*Task instructions*:
Transcribe the listing exactly; drop the images.

=== Section Start ===

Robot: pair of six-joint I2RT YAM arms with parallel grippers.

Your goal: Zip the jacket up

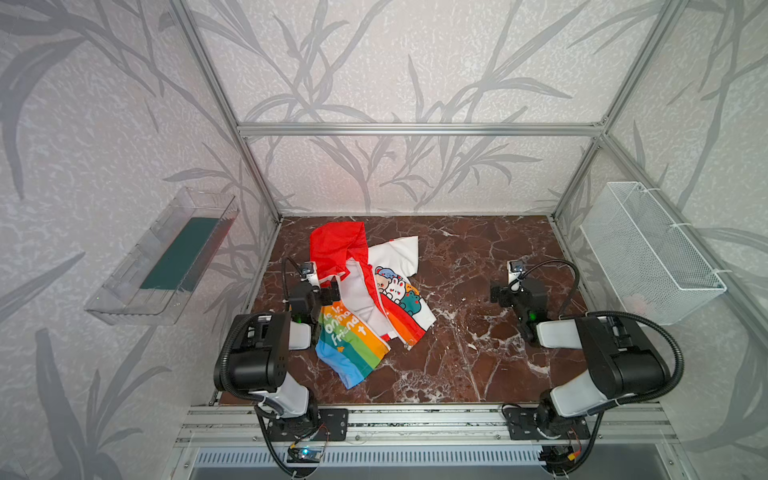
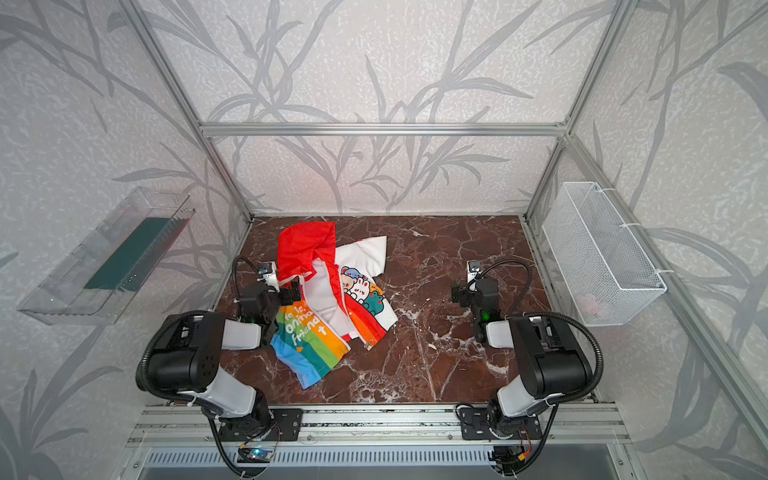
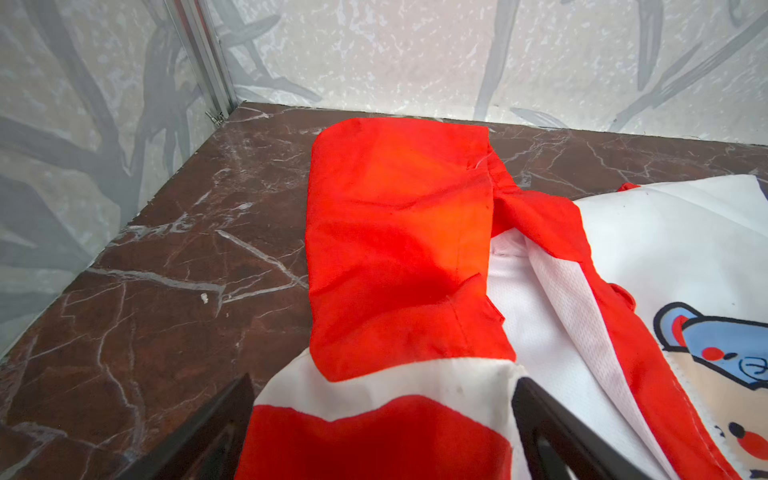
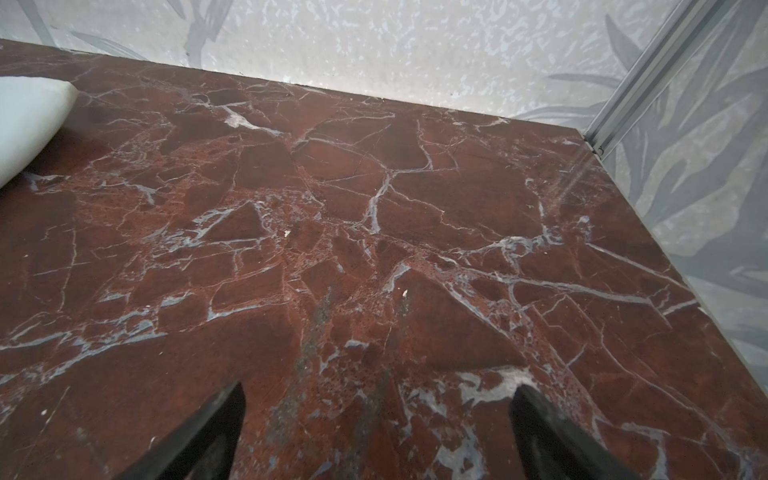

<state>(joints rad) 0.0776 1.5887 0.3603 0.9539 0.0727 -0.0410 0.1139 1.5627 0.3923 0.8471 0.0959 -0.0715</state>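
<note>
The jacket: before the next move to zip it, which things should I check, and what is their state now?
1. Jacket lying flat on table: not ok, rumpled, front open.
2. Front edges brought together: not ok, they lie apart, lining showing.
3. Ring pull uncovered: ok.
4. Left gripper open: ok, jacket fabric lies between its jaws.
5. Right gripper open and free: ok, above bare table.

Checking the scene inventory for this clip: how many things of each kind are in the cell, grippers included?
jacket: 1
grippers: 2 (left gripper, right gripper)
clear wall tray: 1
white wire basket: 1
Total: 5
</note>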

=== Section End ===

*Written reply*:
Robot: pair of six-joint I2RT YAM arms with parallel grippers.

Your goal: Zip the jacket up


<state>(joints rad) 0.0776 1.5887 0.3603 0.9539 0.0727 -0.0410 0.1139 1.5627 0.3923 0.8471 0.0959 -0.0715</state>
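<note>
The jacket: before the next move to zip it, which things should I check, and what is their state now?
1. Jacket lying flat on table: not ok, rumpled, front open.
2. Front edges brought together: not ok, they lie apart, lining showing.
3. Ring pull uncovered: ok.
4. Left gripper open: ok, jacket fabric lies between its jaws.
5. Right gripper open and free: ok, above bare table.

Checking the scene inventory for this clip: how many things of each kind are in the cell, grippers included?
jacket: 1
grippers: 2 (left gripper, right gripper)
clear wall tray: 1
white wire basket: 1
Total: 5
</note>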

What appears above is the complete answer to the exercise.